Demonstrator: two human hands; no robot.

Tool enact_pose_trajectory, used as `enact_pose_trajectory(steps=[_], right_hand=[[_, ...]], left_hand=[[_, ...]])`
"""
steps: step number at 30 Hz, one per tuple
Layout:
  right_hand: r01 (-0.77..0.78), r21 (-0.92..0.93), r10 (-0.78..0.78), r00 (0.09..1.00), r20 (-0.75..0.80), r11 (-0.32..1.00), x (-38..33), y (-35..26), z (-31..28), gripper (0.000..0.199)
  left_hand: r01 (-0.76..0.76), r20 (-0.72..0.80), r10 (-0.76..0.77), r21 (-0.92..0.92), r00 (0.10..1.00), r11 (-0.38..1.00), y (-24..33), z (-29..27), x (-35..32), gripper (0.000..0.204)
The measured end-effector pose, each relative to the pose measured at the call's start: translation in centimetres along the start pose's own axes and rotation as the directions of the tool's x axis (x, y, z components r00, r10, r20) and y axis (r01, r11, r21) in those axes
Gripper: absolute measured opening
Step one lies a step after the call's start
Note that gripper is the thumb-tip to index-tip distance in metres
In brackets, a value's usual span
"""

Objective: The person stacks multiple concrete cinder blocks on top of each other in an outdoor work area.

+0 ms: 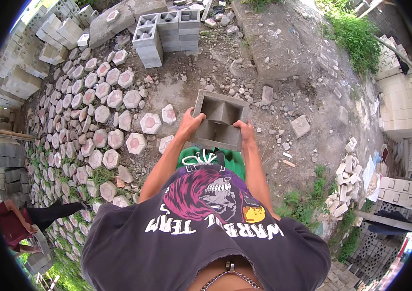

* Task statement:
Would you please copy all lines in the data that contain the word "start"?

* Your response:
The measured end-effector pose, each relative to the pose measured at the call's start: translation in centimetres along the start pose's own axes and rotation as the directions of the tool's x axis (x, y, z components r00, r10, r20) and y axis (r01, r11, r21) in those axes
Step one lies a step after the call's start

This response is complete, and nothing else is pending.